Op-ed by Summer Lane | Photo: Alamy
In just a couple of months, 2024 will arrive, and with it, so will the most anticipated presidential election cycle in modern history. President Donald Trump is poised to make a third bid to claim the White House, and he will likely be facing off against Joe Biden for a second time.
Since leaving office, Trump has left a void that no one can fill. Joe Biden’s arrival at the Oval Office has facilitated the most disastrous and rapidly catastrophic presidency in the country’s history, resulting in global unrest, record-high inflation, and the destruction of the southern border.
America has never been so unsafe. America has never been expensive. America has never been so threatened from abroad and within by power players who would like to see Constitutional rights abolished.
Supporters of the 45th president will be glad to know that Trump’s chances of being reelected to serve as commander-in-chief have never been better. Amid Joe Biden’s wandering and often-absent leadership, Americans have been left longing for better and brighter days.
While political polling can be hit or miss, prospective 2024 polls for both the GOP primary and general elections have carried one singular and resounding theme headed into the final months of 2023: Trump has what it takes to claim victory next November.
The king of the GOP
Within the Republican Party, President Trump unquestionably reigns supreme. He holds a 49-point lead over Gov. Ron DeSantis, R-Fla., nationwide, according to Morning Consult’s most recent 2024 Republican primary tracker.
The primary will kick off in earnest on January 15 with the Iowa caucuses, and Trump is poised to knock it out of the park, holding 55 percent of prospective caucus-goers’ support, while DeSantis holds only 17 percent.
Trump’s likely victory in Iowa will set him on a course to sweep the Republican primary elections across the nation next year as he inches closer to the 2024 Republican National Convention.
There is no doubt that Trump is still the leader of the Republican Party, and his support among red voters continues to increase every day.
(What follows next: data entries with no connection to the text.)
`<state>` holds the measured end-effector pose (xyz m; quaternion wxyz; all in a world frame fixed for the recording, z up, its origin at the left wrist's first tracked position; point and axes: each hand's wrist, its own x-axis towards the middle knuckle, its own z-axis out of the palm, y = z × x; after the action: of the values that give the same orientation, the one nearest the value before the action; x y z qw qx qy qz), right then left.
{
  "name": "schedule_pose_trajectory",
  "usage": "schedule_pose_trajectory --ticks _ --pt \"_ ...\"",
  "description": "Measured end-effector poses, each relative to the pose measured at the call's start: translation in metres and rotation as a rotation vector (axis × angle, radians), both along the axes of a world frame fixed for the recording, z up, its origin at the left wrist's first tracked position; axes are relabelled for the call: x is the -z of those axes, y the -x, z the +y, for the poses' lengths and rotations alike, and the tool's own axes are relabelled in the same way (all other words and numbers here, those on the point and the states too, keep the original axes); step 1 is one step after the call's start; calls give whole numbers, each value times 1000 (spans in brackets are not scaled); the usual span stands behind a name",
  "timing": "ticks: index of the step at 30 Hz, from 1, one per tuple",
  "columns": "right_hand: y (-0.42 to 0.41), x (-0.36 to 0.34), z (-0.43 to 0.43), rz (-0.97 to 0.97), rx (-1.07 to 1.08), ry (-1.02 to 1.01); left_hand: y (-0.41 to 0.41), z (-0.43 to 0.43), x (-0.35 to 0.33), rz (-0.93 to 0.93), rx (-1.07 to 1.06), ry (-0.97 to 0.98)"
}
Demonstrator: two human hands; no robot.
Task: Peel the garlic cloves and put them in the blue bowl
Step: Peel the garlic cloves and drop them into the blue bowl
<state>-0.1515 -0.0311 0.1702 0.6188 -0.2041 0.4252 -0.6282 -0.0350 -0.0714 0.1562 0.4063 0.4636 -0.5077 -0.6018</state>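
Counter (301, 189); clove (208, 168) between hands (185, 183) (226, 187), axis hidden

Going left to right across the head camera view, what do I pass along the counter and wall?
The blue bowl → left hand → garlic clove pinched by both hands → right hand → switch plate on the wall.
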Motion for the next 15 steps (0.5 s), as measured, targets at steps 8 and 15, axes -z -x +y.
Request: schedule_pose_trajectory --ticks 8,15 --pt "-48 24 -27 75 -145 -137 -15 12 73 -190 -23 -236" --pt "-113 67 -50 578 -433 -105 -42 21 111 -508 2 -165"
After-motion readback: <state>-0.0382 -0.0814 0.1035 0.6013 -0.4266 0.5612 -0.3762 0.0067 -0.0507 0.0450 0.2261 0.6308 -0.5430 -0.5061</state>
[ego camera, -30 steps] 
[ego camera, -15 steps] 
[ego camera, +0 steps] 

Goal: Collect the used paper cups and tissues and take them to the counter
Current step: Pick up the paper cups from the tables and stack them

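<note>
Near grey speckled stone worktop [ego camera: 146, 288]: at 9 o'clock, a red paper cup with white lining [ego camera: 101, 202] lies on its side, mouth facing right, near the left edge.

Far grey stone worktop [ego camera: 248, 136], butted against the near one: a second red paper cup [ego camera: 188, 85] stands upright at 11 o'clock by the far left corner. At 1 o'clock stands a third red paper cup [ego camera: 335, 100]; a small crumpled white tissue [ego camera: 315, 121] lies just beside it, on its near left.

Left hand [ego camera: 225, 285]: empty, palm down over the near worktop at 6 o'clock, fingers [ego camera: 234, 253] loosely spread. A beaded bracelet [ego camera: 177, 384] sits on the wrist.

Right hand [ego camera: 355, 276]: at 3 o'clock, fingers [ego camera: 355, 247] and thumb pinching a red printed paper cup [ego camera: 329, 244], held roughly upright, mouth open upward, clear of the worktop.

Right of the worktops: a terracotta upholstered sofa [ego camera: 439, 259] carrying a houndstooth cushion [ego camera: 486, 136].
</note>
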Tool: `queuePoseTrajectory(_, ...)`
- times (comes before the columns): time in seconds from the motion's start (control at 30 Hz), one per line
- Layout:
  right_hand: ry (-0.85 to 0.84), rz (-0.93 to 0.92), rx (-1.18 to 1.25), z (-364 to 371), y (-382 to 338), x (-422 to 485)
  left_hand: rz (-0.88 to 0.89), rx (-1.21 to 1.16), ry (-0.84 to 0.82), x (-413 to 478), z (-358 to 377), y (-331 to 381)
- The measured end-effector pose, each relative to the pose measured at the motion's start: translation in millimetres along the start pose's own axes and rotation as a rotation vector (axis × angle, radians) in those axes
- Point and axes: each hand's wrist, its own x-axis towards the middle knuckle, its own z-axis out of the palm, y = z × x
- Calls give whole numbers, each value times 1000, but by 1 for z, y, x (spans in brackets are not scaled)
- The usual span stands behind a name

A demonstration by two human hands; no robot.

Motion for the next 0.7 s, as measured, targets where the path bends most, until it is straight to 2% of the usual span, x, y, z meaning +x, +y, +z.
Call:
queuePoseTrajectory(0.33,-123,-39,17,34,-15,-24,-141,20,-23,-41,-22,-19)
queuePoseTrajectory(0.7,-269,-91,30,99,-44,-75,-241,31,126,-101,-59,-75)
MAGA captures Democrat voters and the youth
The Biden administration’s economic devastation and broken promises have seriously damaged the trust of Democrat voters and young voters in America. In fact, a recent poll from The Washington Post/ABC found that among American voters under the age of 35, Trump leads Biden by a jaw-dropping 20 points.
As reported by RSBN, Rasmussen recently conducted a poll among just over 1,000 U.S. likely voters, showing that Trump was America’s first choice for president among 53 percent of respondents – including 30 percent of Democrats.
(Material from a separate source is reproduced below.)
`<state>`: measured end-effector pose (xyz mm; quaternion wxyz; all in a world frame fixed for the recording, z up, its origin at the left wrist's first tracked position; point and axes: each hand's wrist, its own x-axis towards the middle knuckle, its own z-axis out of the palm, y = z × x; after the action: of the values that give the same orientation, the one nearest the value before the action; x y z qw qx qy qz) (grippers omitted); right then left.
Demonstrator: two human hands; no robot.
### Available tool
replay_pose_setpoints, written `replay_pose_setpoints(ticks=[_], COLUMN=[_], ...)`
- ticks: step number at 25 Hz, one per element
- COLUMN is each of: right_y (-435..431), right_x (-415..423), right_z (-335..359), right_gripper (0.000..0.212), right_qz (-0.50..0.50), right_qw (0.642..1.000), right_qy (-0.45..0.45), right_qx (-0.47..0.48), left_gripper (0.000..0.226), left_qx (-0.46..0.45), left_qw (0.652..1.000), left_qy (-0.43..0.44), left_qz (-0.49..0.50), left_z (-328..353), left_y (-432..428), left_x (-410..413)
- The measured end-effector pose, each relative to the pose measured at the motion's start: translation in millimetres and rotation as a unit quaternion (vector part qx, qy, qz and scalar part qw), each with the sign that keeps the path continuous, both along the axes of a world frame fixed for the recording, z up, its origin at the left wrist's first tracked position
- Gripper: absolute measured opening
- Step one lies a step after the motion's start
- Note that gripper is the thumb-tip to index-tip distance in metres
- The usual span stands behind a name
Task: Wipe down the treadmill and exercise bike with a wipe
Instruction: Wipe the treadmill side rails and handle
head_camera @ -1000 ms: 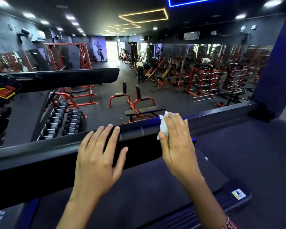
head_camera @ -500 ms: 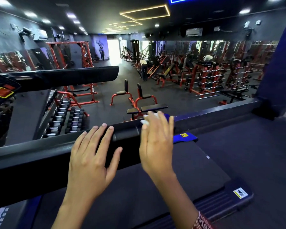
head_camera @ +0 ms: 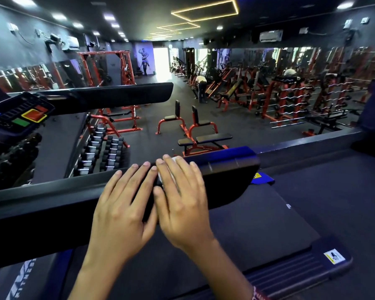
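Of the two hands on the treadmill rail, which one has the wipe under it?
The right hand: the white wipe peeks out beneath its fingers, while the left hand lies flat on the bare handrail.

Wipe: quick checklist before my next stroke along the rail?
1. Wipe under right hand: ok, pressed flat on the rail.
2. Leftward path free: not ok, left hand rests on the rail right beside it.
3. Rightward path free: ok, rail bare to its end.
4. Wipe clean enough: cannot tell, mostly hidden.
5. Console wiped: cannot tell.
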<state>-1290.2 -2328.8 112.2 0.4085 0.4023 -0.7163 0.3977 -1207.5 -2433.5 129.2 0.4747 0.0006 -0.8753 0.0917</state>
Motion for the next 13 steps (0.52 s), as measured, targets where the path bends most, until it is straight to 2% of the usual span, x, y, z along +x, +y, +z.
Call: replay_pose_setpoints(ticks=[2,6,8,13], right_y=[7.5,-15.9,-53.7,-113.5], right_x=[-7.8,2.0,33.8,99.1], right_z=[-0.5,-1.2,1.9,5.4], right_gripper=[0.045,0.035,0.036,0.044], right_qz=[0.009,-0.086,-0.084,0.016], right_qw=[1.000,0.989,0.991,1.000], right_qy=[0.009,-0.057,-0.051,0.008], right_qx=[-0.013,-0.103,-0.091,-0.010], left_gripper=[0.042,0.043,0.044,0.047], left_qx=[0.005,0.017,0.018,0.018], left_qw=[1.000,0.999,0.999,0.999], left_qy=[0.015,0.019,0.009,-0.005], left_qz=[0.023,0.043,0.041,0.046], left_z=[-0.1,3.7,5.6,13.2], left_y=[-12.1,-50.0,-71.4,-134.5], left_x=[14.4,51.3,70.2,123.4])
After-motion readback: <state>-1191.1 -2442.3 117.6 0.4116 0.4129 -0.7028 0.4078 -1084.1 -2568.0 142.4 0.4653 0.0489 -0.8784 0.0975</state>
This seismic shift in the political landscape foreshadows what could be a massive majority of Americans voting for Trump, regardless of party affiliation.
RFK Jr.’s third-party run is poised to help Trump
With Robert F. Kennedy Jr.’s entry into the presidential race as an Independent this week, the former Democrat and son of the late Sen. Kennedy has been touted as a viable alternative for hardline blue voters who shy away from voting for Trump but who are fed up with Biden’s failing policies.
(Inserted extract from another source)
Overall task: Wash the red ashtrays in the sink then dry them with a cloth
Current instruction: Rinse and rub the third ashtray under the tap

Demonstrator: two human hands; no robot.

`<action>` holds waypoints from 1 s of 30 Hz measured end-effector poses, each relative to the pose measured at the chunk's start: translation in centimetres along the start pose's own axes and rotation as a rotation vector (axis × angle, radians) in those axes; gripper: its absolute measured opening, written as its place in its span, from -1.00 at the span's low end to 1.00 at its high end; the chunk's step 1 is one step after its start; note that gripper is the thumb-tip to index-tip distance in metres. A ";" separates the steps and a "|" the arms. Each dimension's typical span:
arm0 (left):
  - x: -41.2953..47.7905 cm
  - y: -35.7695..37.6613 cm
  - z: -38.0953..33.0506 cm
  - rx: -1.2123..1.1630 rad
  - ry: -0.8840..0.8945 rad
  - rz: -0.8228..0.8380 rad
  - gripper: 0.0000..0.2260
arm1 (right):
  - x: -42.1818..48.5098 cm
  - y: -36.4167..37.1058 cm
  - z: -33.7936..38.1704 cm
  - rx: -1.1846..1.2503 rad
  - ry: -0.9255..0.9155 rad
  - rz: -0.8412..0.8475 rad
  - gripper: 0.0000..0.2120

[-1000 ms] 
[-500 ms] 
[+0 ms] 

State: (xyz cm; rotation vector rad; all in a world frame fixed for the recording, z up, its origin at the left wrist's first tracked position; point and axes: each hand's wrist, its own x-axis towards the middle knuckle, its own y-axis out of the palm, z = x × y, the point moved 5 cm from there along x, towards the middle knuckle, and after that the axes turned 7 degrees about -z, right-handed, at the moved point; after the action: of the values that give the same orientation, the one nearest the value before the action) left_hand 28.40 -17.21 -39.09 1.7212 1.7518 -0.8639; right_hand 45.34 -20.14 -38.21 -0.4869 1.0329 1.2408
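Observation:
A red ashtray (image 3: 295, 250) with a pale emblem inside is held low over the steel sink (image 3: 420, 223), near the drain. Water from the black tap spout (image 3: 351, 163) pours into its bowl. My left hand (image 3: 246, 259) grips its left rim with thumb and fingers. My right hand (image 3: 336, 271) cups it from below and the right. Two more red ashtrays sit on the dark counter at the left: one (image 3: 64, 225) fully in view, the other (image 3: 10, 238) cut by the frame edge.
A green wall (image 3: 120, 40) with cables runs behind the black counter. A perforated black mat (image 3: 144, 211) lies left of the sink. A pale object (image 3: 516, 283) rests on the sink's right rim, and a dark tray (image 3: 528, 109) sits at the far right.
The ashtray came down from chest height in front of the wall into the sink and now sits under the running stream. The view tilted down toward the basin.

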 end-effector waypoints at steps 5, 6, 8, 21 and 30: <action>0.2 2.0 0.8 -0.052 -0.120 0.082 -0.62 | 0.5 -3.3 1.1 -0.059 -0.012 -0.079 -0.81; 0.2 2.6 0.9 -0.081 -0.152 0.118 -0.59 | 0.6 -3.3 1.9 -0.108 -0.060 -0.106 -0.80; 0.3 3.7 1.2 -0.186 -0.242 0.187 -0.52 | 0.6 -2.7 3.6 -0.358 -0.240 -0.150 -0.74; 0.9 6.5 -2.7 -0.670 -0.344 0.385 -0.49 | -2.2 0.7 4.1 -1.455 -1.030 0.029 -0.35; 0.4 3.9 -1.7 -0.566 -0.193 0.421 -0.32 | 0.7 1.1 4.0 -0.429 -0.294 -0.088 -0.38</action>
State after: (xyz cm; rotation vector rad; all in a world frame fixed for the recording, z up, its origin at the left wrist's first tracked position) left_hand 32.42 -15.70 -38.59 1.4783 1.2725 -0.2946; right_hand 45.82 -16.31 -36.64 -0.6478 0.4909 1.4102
According to Rasmussen, 25 percent of Democrat voters would cast their ballots for Kennedy over Biden. However, an interesting analysis from election integrity expert Seth Keshel presented a 2024 election theory that seems viable.
Accounting for Democrats who are likely to break for Kennedy, along with Democrats and Independents who are likely to break for Trump, even in a three-way race in 2024, Keshel contends that Trump will likely walk away from the election with a postulated 74.9 million votes, with Biden at 43.5 million and Kennedy at 40 million.
He wrote, “If Rasmussen is correct that a disparate number of partisan defectors comes from the Democrat, not Republican, camp, as I have surmised, and that 19% of Democrats are likely to vote for Trump (and it could be much worse if that number is the rumored 30%), then Trump wins by tens of millions of votes, and would produce a map like this:”
In other words, Kennedy’s entrance into the presidential race may actually serve to boost Trump’s chances of winning the election rather than sink them, as some have gloomily pontificated.